» **What to work on**:
Only lines containing the word "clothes" are needed; pull them out of the material.

» **Materials provided**:
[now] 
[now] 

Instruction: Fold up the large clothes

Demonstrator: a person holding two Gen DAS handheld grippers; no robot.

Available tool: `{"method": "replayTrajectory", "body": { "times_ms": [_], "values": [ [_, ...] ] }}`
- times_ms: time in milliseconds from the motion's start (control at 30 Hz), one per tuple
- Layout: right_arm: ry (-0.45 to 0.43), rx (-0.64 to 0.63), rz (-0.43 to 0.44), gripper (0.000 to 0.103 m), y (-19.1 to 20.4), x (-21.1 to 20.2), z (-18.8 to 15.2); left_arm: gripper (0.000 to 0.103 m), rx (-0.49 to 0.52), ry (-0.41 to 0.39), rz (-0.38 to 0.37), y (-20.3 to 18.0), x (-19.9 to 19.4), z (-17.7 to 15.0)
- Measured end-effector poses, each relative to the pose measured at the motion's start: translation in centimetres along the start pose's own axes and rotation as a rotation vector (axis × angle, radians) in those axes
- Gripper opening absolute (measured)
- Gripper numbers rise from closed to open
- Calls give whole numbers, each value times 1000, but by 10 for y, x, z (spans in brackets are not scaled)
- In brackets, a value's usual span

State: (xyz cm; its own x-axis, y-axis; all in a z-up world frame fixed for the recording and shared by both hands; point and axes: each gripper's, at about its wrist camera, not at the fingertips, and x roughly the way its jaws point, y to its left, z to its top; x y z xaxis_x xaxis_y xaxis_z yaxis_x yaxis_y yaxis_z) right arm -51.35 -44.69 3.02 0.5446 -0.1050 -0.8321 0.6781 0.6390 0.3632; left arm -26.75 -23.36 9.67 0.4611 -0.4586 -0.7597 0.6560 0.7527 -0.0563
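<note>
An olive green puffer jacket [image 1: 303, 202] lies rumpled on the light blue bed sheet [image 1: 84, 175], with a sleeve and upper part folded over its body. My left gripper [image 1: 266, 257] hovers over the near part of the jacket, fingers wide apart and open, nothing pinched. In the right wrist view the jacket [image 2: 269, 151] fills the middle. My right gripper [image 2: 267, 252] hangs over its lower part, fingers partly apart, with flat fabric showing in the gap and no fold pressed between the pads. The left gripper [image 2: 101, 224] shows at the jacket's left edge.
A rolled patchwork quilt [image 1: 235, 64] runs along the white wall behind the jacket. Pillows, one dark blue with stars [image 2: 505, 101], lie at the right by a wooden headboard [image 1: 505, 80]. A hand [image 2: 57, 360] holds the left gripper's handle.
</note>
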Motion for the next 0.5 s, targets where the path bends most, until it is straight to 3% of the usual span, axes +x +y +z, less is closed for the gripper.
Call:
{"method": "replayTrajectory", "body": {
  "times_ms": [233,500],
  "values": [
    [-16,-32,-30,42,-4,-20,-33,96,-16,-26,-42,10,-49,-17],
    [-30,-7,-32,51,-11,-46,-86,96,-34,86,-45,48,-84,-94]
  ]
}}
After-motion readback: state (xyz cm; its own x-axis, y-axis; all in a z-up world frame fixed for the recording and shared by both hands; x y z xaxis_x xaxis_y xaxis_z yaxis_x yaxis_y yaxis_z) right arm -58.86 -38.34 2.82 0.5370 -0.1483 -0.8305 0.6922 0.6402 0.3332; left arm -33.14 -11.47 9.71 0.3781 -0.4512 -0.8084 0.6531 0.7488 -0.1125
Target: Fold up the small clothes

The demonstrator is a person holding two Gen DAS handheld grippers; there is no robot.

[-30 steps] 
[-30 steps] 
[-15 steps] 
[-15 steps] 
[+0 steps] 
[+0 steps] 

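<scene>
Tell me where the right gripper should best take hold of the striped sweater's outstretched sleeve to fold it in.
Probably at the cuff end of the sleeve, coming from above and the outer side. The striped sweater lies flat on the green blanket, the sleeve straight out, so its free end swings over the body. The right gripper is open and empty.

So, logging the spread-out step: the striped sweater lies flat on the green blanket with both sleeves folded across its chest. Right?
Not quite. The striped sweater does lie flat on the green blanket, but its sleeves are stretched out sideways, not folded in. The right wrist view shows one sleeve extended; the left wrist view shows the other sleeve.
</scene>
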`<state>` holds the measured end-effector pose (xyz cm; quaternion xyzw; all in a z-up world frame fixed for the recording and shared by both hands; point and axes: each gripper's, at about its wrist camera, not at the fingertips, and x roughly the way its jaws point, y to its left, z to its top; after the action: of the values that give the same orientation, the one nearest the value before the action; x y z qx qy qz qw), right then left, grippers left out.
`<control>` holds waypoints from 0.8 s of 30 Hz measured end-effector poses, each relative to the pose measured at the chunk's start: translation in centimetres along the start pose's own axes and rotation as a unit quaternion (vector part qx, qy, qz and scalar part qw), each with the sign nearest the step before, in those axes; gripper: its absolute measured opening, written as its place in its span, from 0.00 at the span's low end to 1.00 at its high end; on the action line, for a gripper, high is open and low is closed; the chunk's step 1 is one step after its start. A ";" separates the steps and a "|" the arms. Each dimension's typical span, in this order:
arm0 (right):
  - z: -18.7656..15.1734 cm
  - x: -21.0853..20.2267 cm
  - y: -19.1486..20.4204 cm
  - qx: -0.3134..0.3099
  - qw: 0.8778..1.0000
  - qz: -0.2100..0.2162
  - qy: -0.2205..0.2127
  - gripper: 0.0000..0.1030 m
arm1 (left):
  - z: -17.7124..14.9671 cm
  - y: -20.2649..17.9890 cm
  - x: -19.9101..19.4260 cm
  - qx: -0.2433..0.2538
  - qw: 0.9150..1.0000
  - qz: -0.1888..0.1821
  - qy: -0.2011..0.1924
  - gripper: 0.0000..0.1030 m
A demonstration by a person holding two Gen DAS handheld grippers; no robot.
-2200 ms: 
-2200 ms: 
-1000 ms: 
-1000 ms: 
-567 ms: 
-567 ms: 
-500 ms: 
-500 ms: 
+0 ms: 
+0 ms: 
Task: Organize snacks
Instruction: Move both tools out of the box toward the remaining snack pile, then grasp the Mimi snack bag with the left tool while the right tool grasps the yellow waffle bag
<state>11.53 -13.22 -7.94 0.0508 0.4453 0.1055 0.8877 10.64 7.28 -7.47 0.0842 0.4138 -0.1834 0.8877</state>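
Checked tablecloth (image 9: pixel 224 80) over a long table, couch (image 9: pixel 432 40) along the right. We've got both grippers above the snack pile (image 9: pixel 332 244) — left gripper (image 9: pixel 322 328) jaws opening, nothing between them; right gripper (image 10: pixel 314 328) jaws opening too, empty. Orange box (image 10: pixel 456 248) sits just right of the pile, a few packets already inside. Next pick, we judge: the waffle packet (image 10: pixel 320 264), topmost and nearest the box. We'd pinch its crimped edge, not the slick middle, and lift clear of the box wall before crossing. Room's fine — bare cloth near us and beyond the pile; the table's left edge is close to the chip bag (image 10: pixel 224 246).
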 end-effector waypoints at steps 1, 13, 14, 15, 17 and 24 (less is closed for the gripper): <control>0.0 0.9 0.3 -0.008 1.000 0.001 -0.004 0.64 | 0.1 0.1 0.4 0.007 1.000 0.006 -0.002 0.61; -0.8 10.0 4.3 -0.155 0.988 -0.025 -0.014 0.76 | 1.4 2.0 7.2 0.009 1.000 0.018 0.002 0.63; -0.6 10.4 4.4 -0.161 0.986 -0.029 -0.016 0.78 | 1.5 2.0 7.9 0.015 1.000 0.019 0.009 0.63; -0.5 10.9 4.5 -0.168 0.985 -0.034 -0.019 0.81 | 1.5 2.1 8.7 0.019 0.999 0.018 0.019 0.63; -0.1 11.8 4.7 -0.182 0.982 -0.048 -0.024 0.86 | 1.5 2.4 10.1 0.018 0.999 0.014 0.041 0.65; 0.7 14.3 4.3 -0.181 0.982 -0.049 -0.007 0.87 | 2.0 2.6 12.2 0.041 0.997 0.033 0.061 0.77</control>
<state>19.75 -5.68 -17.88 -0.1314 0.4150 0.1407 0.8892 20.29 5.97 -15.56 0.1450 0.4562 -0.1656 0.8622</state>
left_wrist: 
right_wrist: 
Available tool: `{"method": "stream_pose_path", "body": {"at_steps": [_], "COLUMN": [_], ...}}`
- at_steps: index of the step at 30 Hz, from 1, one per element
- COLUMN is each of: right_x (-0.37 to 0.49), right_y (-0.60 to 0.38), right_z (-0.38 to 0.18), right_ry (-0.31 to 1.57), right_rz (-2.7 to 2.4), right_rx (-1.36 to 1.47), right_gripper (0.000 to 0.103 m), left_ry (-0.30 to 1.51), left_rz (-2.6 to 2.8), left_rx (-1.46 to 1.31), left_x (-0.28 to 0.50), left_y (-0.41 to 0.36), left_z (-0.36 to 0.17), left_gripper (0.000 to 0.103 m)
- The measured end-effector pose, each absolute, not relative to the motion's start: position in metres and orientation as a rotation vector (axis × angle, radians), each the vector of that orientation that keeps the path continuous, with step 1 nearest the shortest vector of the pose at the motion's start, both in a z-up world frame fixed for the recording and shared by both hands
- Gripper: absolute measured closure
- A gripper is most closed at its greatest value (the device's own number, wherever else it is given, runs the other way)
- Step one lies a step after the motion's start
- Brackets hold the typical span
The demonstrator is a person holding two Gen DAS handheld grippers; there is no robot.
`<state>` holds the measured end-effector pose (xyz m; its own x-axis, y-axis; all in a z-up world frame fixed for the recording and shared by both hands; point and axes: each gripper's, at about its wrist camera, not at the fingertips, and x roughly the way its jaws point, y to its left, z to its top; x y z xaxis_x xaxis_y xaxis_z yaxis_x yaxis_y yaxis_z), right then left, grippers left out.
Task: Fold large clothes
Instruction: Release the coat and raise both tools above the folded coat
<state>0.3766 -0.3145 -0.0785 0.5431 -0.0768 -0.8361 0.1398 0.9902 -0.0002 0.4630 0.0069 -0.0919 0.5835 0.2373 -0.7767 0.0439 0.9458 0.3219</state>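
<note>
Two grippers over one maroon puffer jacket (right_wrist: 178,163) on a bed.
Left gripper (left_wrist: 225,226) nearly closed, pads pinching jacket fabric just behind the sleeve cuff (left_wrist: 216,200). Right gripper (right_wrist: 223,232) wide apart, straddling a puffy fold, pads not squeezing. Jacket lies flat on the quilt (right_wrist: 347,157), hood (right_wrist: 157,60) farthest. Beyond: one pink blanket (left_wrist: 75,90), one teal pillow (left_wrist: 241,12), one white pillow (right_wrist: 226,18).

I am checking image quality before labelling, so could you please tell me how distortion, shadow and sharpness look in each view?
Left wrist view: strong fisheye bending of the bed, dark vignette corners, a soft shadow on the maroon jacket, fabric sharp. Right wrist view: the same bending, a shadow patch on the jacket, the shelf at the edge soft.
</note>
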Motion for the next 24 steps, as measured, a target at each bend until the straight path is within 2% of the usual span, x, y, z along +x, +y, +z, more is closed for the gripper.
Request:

» **Result of this exercise**:
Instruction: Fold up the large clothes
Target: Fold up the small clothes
Task: Fold large clothes

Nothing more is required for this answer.